2026年3月9日に公開された『【ナンダカンダ】会社員からなんとなく吉本新喜劇へ...藤井隆が語る知られざる半生【鬼越トマホーク】』では、お笑いに興味がなかった藤井隆さんが「体が柔らかい」だけで吉本に合格し、脱走未遂を先輩の言葉が救うという、波乱万丈すぎる半生が明かされました。

吉本に「体が柔らかい」だけで合格!?藤井隆の驚きすぎる芸人デビュー

藤井隆さんといえば、独特のキャラクターで長年にわたり愛され続けるエンタメ界の異才。でも実は子どもの頃、吉本新喜劇の裏番組を見るほどお笑いに興味がなく、料理番組やCMに夢中だったというから驚きです。

会社員として経理の仕事をこなしながら、20歳のときに「若いときしかできないから」という軽い気持ちで吉本のオーディションへ。いざ当日を迎えると特技が思い浮かばず、「体が柔らかいですかねみたいな、前屈ぐらいして、そんなんで合格させてもらって」と、本人も拍子抜けするような経緯で吉本新喜劇に入団を果たします。

これは、審査員が藤井さんの持つ独特の“何か”を見抜いていた証拠かもしれません。「友達にはなんで隆が?とか言われて。絶対俺のほうがおもろいやんって言われて、そうやんなつって」という言葉には、本人もまだ自分の才能を信じ切れていなかったリアルな戸惑いがにじんでいます。

先輩の「靴」に込められた愛情に、脱走を思いとどまる

晴れて吉本新喜劇に入団した藤井さんを待っていたのは、先輩たちの圧倒的な才能でした。その実力を目の当たりにするうちに「自分にはセンスがない」と自信を失い、ついには「やめる」と言い張って3か月のヨーロッパ旅行へと旅立ってしまいます。

そんな藤井さんに先輩方はたくさんの餞別をくれたといいますが、桑原和男師匠からは「靴を買ってきて」の言葉。当初はその意味に気付かなかったそうですが、あとになって「気付いたら、これってまた楽屋に来ていいってことやから」と、靴に込められたメッセージを理解します。

「なんか人様にこうやって見ていただいたりとかして応援していただいたりとかあって、すごい恵まれてたのに、自分ができないとかその自信がないとかでやめるってすごい偉そうやなと思って。後悔しました。」という言葉は、あの頃の自分を真摯に振り返る藤井さんの誠実さそのもの。

コメント欄でも「『先輩のおかげ』って言ってるけど藤井さんの人柄あってこそ」「素直でいい人、だからみんながやさしくしてくれる」など、藤井さんの実直さや、周囲への感謝を忘れない律儀な人柄が称賛されていました。

不器用なくらい正直だから、愛される

「体が柔らかい」だけで合格し、やめようと思いながらも先輩の言葉に救われた藤井隆さん。その歩みは決して華々しいものではなく、むしろ迷ってばかりの連続でした。

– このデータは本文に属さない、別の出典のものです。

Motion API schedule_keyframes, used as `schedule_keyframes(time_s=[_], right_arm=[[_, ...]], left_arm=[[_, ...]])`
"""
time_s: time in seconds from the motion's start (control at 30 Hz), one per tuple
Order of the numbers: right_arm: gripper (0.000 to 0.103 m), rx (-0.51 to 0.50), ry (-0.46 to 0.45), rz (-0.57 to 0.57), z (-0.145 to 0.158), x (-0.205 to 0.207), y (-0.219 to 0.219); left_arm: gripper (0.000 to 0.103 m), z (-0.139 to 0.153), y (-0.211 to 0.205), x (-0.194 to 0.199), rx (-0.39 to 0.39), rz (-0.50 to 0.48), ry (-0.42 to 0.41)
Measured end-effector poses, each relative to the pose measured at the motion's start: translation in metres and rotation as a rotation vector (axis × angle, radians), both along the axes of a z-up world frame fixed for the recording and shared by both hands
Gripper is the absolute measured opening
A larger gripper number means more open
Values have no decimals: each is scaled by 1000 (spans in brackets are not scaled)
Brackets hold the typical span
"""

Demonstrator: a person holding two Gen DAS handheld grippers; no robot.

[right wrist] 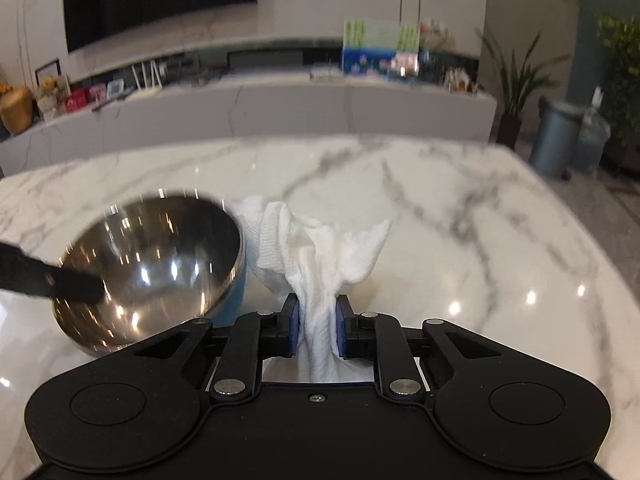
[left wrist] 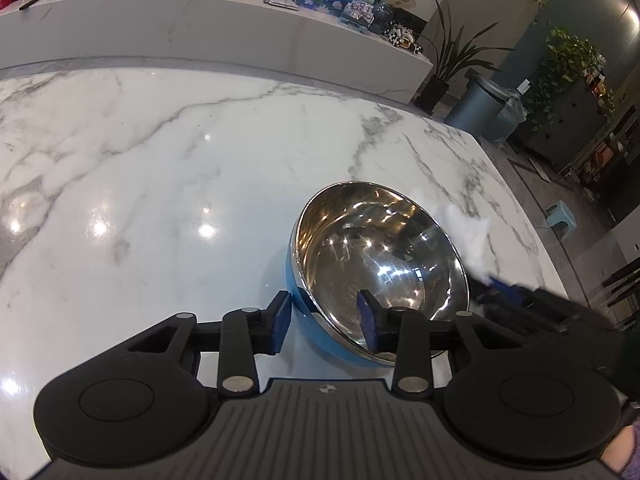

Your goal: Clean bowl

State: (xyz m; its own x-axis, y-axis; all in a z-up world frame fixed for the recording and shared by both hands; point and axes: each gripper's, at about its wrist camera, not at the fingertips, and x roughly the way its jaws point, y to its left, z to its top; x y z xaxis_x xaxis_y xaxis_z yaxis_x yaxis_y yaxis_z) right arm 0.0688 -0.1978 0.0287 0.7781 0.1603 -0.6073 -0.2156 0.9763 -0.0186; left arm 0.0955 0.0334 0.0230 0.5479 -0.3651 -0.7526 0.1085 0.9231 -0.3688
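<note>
Two tongs are working at one bowl [left wrist: 380, 276] on the white marble table [left wrist: 160, 168]. The bowl — shiny steel inside, blue outside — is sitting tilted, its mouth tipping toward the left wrist camera. The left tongs [left wrist: 326, 322] are straddling the near rim: one blue pad is lying against the blue outer wall and the other is sitting inside against the steel. Whether they are actually pinching the rim or just resting around it cannot be told, since a gap is showing between the pads.

The right tongs [right wrist: 318, 326] are clamping a crumpled white cloth [right wrist: 320, 252], which is fanning out above the pads and hanging down behind them. In the right wrist view the cloth is showing just beside the bowl's [right wrist: 156, 268] right edge, outside the rim, and the picture is blurred. In the left wrist view the same cloth [left wrist: 468, 236] is appearing as a white smear past the far right rim, with the right tongs [left wrist: 504, 286] dark and blurred below it.
</note>
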Motion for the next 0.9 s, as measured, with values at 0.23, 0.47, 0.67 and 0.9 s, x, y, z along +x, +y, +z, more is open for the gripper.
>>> schedule_keyframes(time_s=[0.23, 0.47, 0.67, 0.9], right_arm=[[16, -62, -25, 85, 4, -7, 11], [16, -75, 8, 126, -3, -5, 16], [16, -68, 57, 151, -12, -2, 19], [16, -51, 110, 181, -19, -1, 22]], left_arm=[[29, 0, -2, 1, 17, -10, -8], [28, -2, -2, 2, 23, -16, -5], [28, -2, -1, 2, 21, -15, -5], [28, -5, 0, 4, 37, -4, -3]])
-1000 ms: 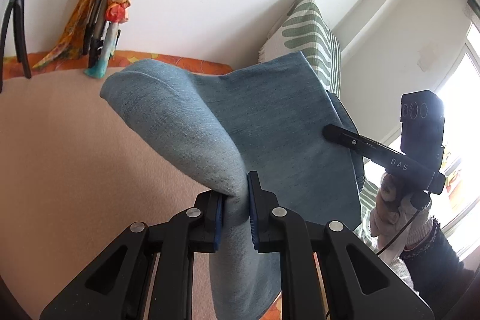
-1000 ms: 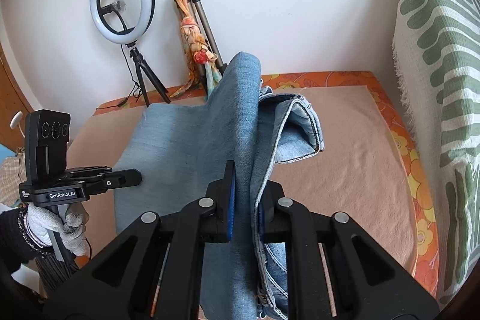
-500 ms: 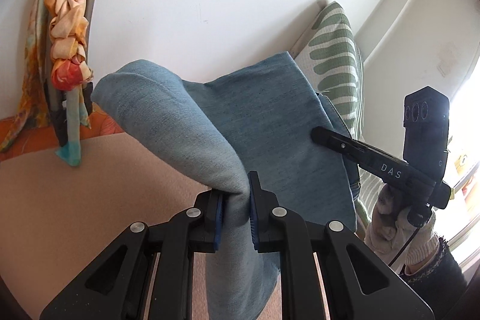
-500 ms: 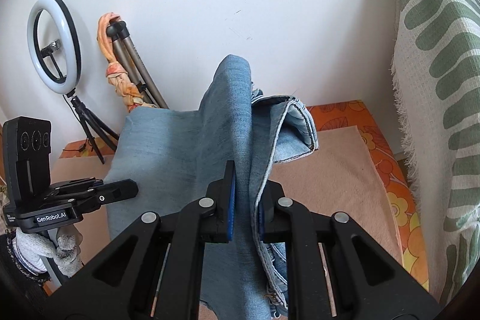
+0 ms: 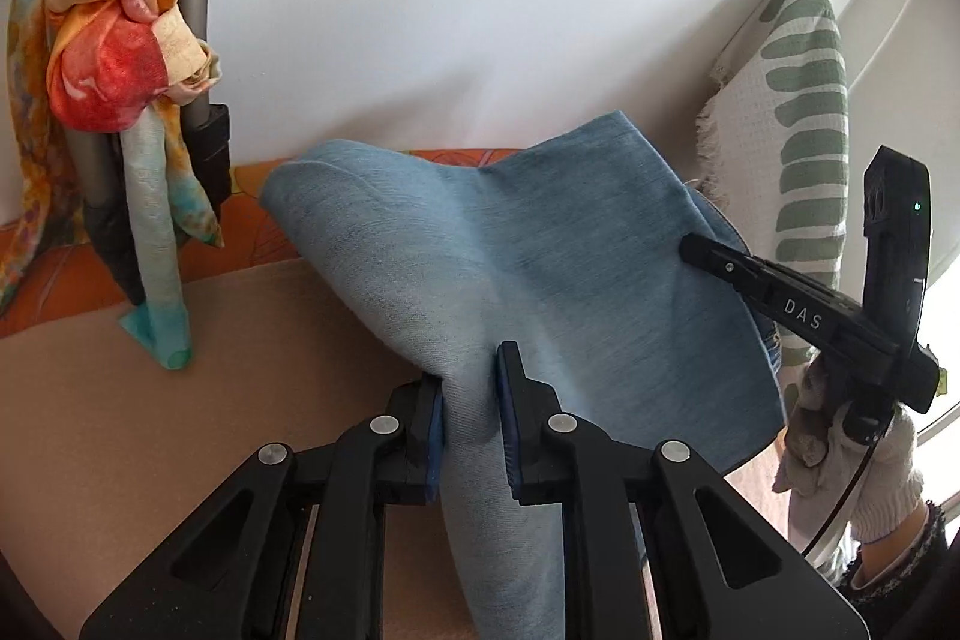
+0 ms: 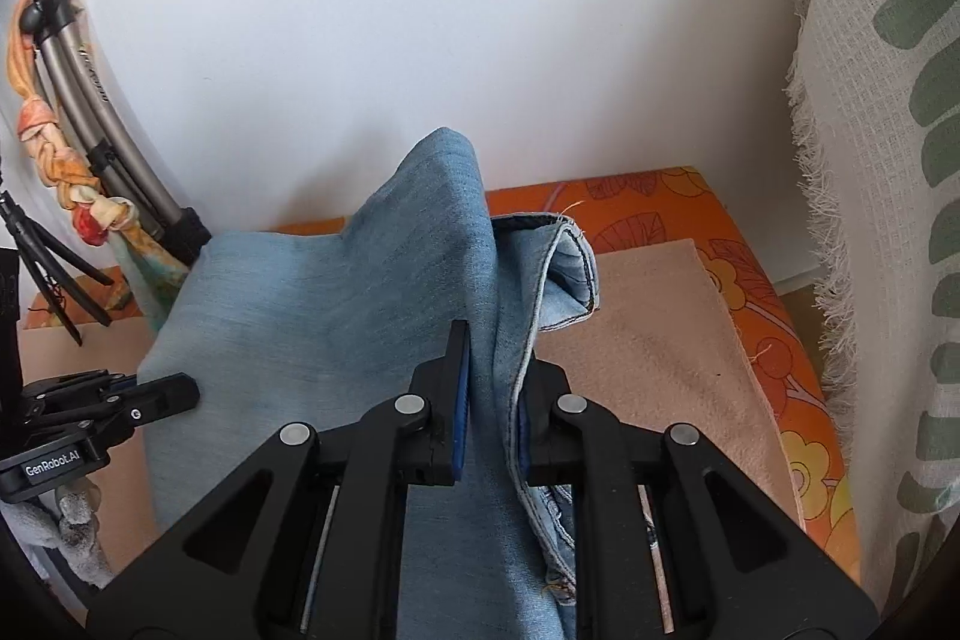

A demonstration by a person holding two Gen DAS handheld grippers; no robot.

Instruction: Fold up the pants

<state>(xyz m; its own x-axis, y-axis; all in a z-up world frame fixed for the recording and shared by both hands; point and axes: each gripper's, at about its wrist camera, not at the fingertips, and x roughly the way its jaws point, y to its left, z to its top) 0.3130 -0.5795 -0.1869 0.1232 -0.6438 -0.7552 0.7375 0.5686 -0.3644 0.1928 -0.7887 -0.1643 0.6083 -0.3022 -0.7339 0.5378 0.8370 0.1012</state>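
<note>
The light blue denim pants (image 5: 540, 268) hang as a fold stretched between my two grippers above the tan blanket (image 5: 180, 400). My left gripper (image 5: 471, 382) pinches one end of the fold; its jaws are opening slightly, with denim still filling the gap. My right gripper (image 6: 492, 370) holds the other end, where a hemmed edge (image 6: 570, 274) curls out to the right; its jaws are also opening, with cloth between the pads. Each view shows the other gripper at the cloth's far side, the right gripper (image 5: 696, 247) and the left gripper (image 6: 186, 391), both in gloved hands.
A white wall stands close behind. A tripod wrapped in an orange scarf (image 5: 114, 82) leans at the left. A green-and-white striped pillow (image 5: 804, 118) stands at the right. An orange floral cover (image 6: 654, 214) borders the blanket (image 6: 654, 340).
Both grippers have carried the denim fold toward the wall and downward. The tripod and the pillow look larger, and the ring light has left the right wrist view.
</note>
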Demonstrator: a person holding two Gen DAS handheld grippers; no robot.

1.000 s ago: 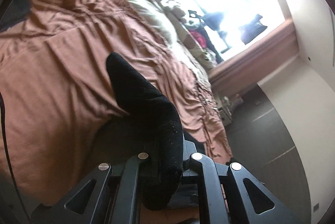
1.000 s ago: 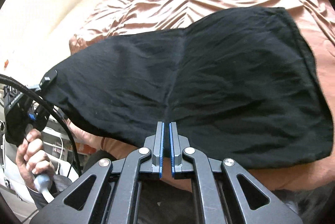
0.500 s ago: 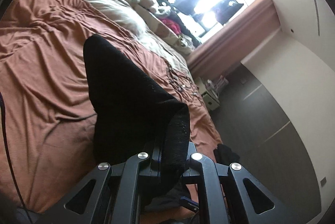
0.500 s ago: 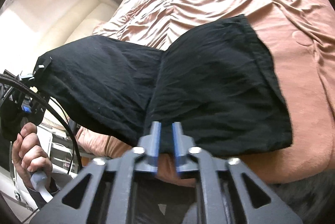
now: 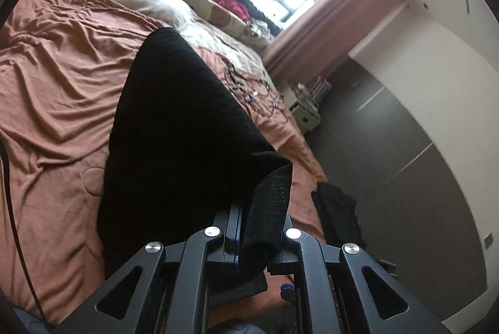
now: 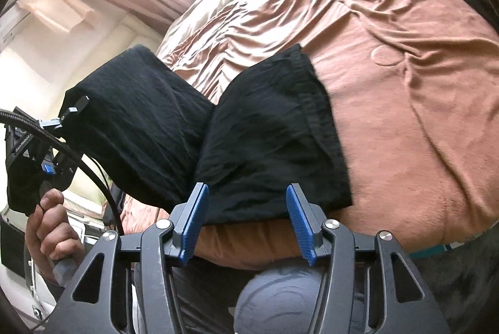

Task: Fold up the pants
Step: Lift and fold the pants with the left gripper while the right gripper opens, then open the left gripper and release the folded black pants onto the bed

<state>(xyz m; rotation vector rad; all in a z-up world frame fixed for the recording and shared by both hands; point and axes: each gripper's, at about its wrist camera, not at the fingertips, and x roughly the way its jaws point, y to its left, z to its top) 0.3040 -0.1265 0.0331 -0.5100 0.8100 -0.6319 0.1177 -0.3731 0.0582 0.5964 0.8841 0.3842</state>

でも、その一つひとつのエピソードに、藤井さんの飾らない誠実さと、周囲の人たちから注がれてきた温かい愛情が詰まっています。自信がないことも、後悔していることも、包み隠さず話してしまうところが、見ている人の心をほぐしてくれる。藤井さんの唯一無二の魅力は、そんな不器用なくらいの正直さにあるのかもしれません。